EXERCISE>
In the data that follows, every line containing the word "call" should be returned.

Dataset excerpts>

Content starts

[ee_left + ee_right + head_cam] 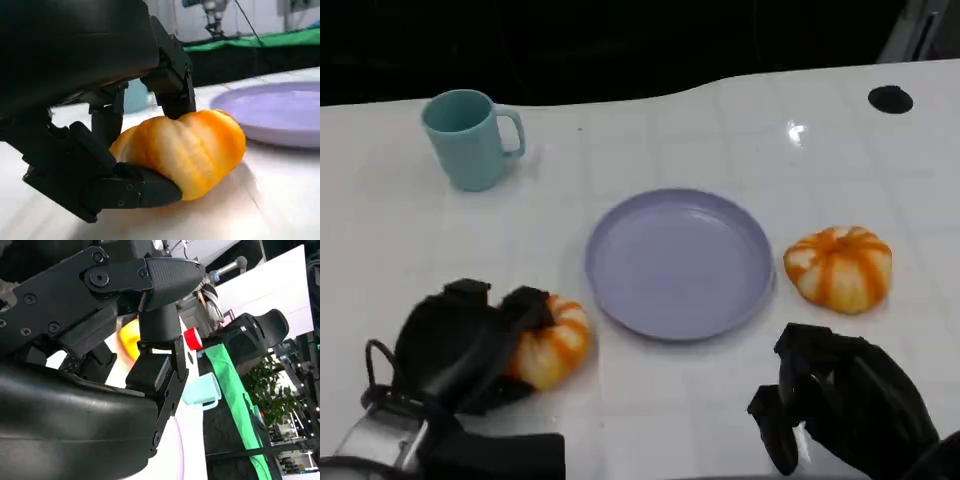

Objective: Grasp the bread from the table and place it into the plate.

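Observation:
Two orange-and-white striped bread rolls lie on the white table. My left hand (460,345) grips one bread roll (555,342) at the lower left, just left of the purple plate (620,290). In the left wrist view its fingers (170,85) press on top of this bread (190,150) and the thumb lies under it, low at the table surface. The plate (280,125) has nothing in it. The other bread (838,267) rests right of the plate. My right hand (845,405) hovers in front of that roll, fingers bent and holding nothing.
A teal mug (470,135) stands at the back left, also seen as the mug (202,390) in the right wrist view. A black round mark (890,98) sits at the table's far right. The table's dark far edge runs behind the mug.

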`<state>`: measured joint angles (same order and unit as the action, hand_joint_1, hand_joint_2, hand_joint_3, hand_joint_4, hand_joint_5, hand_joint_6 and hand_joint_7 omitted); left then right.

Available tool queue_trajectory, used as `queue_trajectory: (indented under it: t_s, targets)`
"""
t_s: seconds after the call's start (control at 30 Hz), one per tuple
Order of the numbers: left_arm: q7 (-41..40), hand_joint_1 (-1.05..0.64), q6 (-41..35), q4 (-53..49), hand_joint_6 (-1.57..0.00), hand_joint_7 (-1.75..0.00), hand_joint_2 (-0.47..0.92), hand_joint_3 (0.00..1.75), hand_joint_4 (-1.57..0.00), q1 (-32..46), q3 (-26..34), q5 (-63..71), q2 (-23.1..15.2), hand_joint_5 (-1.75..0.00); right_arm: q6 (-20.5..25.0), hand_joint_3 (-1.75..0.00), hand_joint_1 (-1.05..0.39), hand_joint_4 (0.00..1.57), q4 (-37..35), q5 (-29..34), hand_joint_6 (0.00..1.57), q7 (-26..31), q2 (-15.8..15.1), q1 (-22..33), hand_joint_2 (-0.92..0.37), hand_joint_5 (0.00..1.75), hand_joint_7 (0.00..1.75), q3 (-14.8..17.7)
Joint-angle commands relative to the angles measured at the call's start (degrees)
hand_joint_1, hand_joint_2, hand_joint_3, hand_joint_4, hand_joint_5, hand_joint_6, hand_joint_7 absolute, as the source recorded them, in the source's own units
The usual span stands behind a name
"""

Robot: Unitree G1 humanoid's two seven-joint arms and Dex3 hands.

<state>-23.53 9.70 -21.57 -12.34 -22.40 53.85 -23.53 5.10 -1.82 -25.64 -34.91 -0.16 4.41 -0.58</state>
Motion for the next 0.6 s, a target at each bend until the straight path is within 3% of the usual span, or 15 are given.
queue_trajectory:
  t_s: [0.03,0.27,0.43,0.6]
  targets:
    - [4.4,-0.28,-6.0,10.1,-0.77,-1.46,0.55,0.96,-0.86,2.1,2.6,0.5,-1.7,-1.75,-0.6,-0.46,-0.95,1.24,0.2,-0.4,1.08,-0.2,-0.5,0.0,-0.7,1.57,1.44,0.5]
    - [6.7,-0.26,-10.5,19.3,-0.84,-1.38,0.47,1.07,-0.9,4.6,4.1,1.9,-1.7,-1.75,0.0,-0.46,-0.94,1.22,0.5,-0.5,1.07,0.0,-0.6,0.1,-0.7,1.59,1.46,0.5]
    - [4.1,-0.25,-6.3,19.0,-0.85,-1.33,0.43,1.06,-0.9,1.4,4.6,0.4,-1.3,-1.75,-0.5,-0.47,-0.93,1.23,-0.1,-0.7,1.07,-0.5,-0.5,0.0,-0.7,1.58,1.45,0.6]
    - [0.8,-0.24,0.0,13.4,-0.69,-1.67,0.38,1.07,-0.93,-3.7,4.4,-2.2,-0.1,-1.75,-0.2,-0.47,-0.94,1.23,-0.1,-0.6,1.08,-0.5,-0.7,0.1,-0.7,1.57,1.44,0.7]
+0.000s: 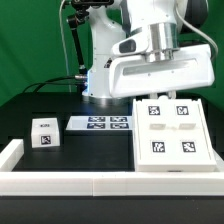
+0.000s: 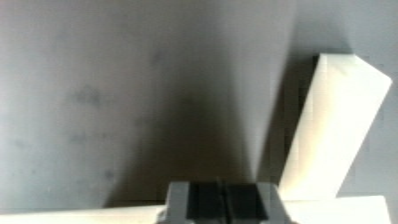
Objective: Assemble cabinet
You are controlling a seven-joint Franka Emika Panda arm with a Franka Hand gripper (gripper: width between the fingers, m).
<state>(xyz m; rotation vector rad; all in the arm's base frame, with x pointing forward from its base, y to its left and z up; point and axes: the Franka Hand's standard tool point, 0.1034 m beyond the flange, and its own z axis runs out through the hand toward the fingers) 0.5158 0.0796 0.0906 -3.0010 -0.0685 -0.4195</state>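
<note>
The pincer (image 2: pixel 217 203) is pressed together with nothing between its fingers, above the dark surface (image 2: pixel 125 110). The cabinet box (image 1: pixel 172 132) lies flat on the exterior view's right, with four square tags on its upward face. Whether anything is inside it cannot be seen. A small tagged block (image 1: pixel 42 133) sits well apart on the exterior view's left, and the marker board (image 1: pixel 100 123) lies between them. White rails (image 1: pixel 60 182) border the near edge.

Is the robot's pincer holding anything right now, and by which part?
Nothing. The pincer is shut, with nothing between its fingers. The white box nearby is not gripped.
</note>
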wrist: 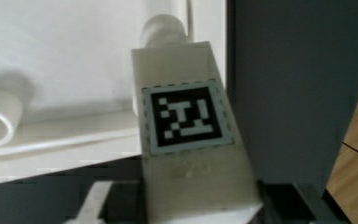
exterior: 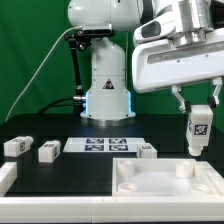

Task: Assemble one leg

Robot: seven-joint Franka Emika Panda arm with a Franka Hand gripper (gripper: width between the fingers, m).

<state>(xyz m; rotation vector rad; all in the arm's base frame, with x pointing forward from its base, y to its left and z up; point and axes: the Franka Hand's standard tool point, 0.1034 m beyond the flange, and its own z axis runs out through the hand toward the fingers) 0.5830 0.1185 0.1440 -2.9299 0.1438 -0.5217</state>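
At the table's front left corner a white part [exterior: 5, 178] shows, cut off by the picture's edge. Near the left edge stand one white block [exterior: 14, 146] and a second block [exterior: 47, 152] just beside it. Mid-table, in front of my base [exterior: 105, 85], the marker board [exterior: 107, 146] lies flat, with a third block [exterior: 147, 151] near its right end. The large white tray-like piece [exterior: 165, 168] fills the front right corner. By the right edge my claw [exterior: 199, 108] pinches the leg [exterior: 199, 130] by its upper end. It hangs roughly upright, tag toward the front edge, above that piece's back right part, seemingly not touching it. From my wrist its tag [wrist: 194, 115] reads plainly.
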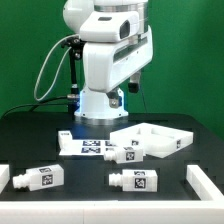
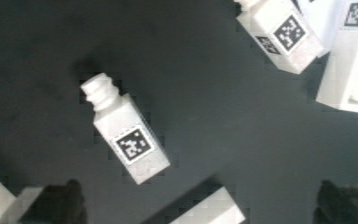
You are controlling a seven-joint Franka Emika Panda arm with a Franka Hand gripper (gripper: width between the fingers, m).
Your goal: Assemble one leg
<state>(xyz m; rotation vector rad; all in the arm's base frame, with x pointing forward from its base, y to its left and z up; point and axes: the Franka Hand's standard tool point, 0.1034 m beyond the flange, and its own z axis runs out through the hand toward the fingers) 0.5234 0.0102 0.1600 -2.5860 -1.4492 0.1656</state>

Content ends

SOLUTION FOR THIS EXERCISE>
t_s: seconds after the call's start (control at 30 Hz), one per tuple
Joint-angle commands relative to the angles measured at the call's start (degrees)

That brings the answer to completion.